» **The task**: Please restate, exactly as written, the lines running from the beginning of the material through the line that has "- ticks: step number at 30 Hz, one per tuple" in it.

» **Records provided**:

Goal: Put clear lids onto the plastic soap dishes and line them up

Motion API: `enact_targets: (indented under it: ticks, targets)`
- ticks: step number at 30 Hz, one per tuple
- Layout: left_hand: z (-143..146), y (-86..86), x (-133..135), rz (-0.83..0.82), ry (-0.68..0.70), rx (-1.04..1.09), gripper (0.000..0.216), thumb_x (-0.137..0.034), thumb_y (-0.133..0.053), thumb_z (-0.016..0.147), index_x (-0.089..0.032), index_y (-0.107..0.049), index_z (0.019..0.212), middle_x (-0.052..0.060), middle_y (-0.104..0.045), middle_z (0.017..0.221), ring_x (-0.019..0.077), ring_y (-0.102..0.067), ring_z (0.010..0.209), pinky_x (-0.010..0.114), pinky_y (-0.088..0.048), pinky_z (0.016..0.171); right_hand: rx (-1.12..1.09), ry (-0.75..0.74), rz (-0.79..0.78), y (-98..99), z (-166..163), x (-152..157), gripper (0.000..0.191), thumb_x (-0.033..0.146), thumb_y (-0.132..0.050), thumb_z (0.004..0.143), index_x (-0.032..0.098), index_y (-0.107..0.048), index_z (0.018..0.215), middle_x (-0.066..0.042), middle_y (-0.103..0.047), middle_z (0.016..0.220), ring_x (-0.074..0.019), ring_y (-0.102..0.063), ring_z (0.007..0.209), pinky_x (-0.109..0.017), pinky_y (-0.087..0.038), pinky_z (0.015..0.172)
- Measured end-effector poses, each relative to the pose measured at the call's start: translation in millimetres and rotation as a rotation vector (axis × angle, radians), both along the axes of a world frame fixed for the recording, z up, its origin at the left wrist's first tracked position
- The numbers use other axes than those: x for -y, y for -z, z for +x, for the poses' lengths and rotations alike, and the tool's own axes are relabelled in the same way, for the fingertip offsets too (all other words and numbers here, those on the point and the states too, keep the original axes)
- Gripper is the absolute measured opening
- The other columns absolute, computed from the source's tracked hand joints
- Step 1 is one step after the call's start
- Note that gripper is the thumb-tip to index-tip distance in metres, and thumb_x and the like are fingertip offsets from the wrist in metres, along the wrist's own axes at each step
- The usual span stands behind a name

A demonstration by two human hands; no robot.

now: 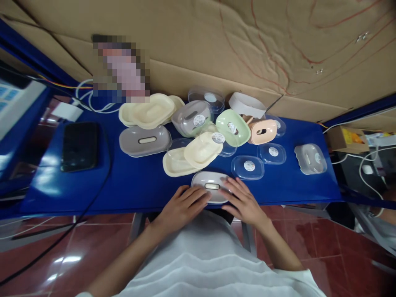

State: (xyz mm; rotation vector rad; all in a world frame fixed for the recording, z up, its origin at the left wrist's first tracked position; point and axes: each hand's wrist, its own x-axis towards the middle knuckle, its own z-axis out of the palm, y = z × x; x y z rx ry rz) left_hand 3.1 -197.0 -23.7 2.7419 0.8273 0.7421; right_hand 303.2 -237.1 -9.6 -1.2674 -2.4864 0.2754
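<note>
At the table's front edge lies a small pale grey oval plastic dish [213,198] with a slot-shaped white piece in its middle. My left hand [185,205] lies over its left end, fingers stretched out and touching it. On the right end rest the spread fingers of my right hand [243,201]. Just beyond the dish sit two cream plastic trays [202,152], one overlapping the other. Two clear lids [247,167] with round labels lie to the right, the nearer one close to my right hand. The dish's covered ends are hidden.
On the blue table [139,185] stand a larger grey tray [131,140], stacked cream trays [153,109], a green dish [239,123], a peach dish [270,130] and a white ring-shaped piece [247,103]. A lidded clear container [311,159] is far right. A black device [79,146] and cables lie left.
</note>
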Motion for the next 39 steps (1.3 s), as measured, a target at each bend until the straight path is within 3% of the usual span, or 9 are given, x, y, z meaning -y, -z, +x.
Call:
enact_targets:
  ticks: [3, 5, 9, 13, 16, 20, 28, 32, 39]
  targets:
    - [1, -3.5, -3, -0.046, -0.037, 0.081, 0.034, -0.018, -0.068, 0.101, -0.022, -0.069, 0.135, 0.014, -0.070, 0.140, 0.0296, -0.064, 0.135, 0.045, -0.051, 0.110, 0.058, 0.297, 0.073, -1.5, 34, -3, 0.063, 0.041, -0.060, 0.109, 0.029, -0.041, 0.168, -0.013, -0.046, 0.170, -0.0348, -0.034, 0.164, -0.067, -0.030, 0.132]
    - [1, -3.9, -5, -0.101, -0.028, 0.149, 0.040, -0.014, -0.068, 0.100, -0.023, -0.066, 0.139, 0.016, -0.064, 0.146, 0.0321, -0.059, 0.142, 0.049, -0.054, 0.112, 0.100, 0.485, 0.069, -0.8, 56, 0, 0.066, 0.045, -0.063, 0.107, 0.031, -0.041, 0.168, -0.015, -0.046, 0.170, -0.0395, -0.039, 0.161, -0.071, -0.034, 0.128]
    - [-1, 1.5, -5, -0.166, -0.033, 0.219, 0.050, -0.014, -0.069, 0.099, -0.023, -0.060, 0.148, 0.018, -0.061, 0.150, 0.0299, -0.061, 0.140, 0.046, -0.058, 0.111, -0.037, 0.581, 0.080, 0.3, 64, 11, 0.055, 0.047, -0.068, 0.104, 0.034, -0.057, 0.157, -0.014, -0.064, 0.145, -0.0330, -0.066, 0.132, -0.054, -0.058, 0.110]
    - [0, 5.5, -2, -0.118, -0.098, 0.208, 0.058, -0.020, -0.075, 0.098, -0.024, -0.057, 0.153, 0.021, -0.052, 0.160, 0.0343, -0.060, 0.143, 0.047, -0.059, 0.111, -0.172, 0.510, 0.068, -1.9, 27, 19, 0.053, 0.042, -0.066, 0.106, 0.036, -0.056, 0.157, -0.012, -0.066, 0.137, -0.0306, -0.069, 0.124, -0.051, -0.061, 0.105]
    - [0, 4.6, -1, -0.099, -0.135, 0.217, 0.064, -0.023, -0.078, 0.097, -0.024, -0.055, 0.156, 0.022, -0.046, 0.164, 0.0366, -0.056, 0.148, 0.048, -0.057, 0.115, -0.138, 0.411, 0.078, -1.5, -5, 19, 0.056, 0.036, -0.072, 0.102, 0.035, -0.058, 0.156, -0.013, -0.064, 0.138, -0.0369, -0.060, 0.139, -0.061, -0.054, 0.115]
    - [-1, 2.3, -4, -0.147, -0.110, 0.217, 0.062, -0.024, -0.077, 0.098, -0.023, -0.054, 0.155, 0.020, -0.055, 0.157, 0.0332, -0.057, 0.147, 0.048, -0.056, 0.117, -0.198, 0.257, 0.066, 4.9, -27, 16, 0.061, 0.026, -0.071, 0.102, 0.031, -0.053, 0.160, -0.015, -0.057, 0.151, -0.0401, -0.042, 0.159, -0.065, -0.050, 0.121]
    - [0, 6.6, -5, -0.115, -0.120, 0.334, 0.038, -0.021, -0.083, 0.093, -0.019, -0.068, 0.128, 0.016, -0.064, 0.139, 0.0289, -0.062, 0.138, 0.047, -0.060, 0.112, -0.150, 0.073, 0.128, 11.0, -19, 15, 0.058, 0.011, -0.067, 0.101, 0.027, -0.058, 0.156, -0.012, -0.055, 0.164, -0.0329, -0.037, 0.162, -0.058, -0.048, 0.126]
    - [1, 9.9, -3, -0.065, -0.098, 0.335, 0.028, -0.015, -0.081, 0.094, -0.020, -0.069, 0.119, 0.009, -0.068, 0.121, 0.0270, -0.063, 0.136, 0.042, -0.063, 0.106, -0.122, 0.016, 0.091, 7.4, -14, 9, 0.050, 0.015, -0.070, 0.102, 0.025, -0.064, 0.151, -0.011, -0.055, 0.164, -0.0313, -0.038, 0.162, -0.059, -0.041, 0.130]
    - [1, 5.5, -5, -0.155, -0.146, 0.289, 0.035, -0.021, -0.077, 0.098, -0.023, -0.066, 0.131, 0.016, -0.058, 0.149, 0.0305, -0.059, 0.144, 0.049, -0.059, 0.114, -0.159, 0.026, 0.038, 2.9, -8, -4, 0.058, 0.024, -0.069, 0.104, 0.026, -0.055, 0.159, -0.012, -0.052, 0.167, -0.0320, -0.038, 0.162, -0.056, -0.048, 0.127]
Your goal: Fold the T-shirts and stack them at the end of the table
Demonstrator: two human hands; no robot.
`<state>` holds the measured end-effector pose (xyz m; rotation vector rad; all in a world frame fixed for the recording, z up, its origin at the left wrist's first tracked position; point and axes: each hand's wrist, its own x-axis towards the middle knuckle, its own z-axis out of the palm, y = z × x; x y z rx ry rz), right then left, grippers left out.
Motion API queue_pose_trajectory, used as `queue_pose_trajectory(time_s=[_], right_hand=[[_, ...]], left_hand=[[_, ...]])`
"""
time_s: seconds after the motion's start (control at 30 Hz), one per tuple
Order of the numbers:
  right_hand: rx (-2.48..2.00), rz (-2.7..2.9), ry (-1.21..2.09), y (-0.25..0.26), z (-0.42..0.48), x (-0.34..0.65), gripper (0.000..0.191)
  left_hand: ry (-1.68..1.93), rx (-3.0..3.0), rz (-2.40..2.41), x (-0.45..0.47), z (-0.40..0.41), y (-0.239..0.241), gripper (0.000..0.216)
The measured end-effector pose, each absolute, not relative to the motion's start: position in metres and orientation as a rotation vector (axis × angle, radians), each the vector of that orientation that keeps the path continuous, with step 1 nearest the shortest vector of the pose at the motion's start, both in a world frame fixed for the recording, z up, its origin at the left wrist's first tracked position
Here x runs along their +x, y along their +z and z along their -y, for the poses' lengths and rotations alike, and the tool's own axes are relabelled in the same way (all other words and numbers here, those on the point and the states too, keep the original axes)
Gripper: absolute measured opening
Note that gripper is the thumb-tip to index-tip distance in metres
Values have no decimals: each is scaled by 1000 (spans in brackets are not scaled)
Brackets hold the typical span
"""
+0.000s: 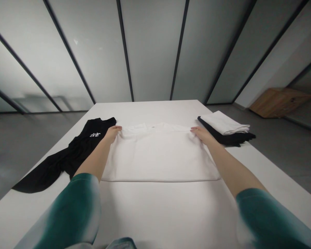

» **Answer to this exercise**:
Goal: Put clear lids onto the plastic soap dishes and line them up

Motion API: `enact_targets: (indented under it: ticks, targets)`
- ticks: step number at 30 Hz, one per tuple

No other output belongs to this answer.